▶ What you have to do: What is needed is an exact transcription of every record below.

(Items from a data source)

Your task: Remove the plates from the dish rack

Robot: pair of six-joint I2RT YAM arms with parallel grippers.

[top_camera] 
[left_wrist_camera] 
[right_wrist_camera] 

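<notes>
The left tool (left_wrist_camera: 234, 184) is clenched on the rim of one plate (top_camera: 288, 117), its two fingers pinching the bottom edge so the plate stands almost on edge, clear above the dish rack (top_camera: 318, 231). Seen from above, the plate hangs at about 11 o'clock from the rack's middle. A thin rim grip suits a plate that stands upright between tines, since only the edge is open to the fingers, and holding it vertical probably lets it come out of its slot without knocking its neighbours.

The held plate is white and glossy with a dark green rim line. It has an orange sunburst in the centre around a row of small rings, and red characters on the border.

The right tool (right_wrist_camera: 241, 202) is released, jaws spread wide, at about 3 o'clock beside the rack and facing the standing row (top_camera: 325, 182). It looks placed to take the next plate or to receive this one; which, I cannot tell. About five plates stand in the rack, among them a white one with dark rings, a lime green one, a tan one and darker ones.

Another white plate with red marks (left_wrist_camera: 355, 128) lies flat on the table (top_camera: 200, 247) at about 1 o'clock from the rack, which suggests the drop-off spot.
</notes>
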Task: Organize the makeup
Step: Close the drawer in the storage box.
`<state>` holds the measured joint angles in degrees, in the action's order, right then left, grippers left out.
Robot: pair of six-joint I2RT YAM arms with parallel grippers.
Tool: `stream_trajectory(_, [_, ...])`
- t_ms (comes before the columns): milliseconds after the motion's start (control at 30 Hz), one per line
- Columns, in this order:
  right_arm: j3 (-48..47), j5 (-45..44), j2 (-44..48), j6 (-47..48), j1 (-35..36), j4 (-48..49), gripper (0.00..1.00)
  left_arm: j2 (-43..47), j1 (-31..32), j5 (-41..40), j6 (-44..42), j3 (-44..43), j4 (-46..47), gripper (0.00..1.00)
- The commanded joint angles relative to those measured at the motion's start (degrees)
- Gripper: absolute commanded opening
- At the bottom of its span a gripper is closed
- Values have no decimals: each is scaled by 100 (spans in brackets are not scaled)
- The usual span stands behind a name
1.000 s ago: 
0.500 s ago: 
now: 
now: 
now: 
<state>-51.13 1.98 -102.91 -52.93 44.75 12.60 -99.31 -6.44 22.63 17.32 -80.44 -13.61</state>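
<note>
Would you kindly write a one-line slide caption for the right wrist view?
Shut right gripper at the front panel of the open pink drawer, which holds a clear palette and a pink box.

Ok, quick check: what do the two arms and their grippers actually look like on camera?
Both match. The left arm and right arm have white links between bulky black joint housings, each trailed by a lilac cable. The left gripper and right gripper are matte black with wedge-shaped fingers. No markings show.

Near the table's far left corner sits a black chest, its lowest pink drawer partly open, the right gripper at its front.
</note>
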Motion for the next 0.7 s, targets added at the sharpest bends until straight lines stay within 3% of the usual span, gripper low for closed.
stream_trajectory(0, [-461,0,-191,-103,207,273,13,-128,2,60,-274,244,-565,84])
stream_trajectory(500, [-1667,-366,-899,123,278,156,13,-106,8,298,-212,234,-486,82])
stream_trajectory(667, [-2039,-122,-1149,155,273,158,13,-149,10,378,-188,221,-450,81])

▶ Result of this task:
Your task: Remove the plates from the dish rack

Robot: pair of six-joint I2RT YAM arms with parallel grippers.

[top_camera] 
[left_wrist_camera] 
[right_wrist_camera] 

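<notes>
The left tool (left_wrist_camera: 234, 184) is clenched on the rim of one plate (top_camera: 288, 117), its two fingers pinching the bottom edge so the plate stands almost on edge, clear above the dish rack (top_camera: 318, 231). Seen from above, the plate hangs at about 11 o'clock from the rack's middle. A thin rim grip suits a plate that stands upright between tines, since only the edge is open to the fingers, and holding it vertical probably lets it come out of its slot without knocking its neighbours.

The held plate is white and glossy with a dark green rim line. It has an orange sunburst in the centre around a row of small rings, and red characters on the border.

The right tool (right_wrist_camera: 241, 202) is released, jaws spread wide, at about 3 o'clock beside the rack and facing the standing row (top_camera: 325, 182). It looks placed to take the next plate or to receive this one; which, I cannot tell. About five plates stand in the rack, among them a white one with dark rings, a lime green one, a tan one and darker ones.

Another white plate with red marks (left_wrist_camera: 355, 128) lies flat on the table (top_camera: 200, 247) at about 1 o'clock from the rack, which suggests the drop-off spot.
</notes>
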Task: Organize the makeup
Step: Close the drawer in the storage box.
`<state>` holds the measured joint angles in degrees, in the action's order, right then left, grippers left out.
Robot: pair of six-joint I2RT YAM arms with parallel grippers.
Tool: `stream_trajectory(_, [_, ...])`
- t_ms (comes before the columns): milliseconds after the motion's start (control at 30 Hz), one per line
- Columns, in this order:
  right_arm: j3 (-48..47), j5 (-45..44), j2 (-44..48), j6 (-47..48), j1 (-35..36), j4 (-48..49), gripper (0.00..1.00)
  left_arm: j2 (-43..47), j1 (-31..32), j5 (-41..40), j6 (-44..42), j3 (-44..43), j4 (-46..47), gripper (0.00..1.00)
- The commanded joint angles relative to those measured at the motion's start (degrees)
- Gripper: absolute commanded opening
- At the bottom of its span a gripper is closed
- Values have no decimals: each is scaled by 100 (spans in brackets are not scaled)
- The usual span stands behind a name
1.000 s ago: 
0.500 s ago: 
now: 
now: 
now: 
<state>-51.13 1.98 -102.91 -52.93 44.75 12.60 -99.31 -6.44 22.63 17.32 -80.44 -13.61</state>
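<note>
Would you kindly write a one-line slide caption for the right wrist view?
Shut right gripper at the front panel of the open pink drawer, which holds a clear palette and a pink box.

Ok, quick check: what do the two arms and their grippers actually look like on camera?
Both match. The left arm and right arm have white links between bulky black joint housings, each trailed by a lilac cable. The left gripper and right gripper are matte black with wedge-shaped fingers. No markings show.

Near the table's far left corner sits a black chest, its lowest pink drawer partly open, the right gripper at its front.
</note>
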Motion for the next 0.7 s, targets added at the sharpest bends until straight lines stay within 3% of the usual span, gripper low for closed.
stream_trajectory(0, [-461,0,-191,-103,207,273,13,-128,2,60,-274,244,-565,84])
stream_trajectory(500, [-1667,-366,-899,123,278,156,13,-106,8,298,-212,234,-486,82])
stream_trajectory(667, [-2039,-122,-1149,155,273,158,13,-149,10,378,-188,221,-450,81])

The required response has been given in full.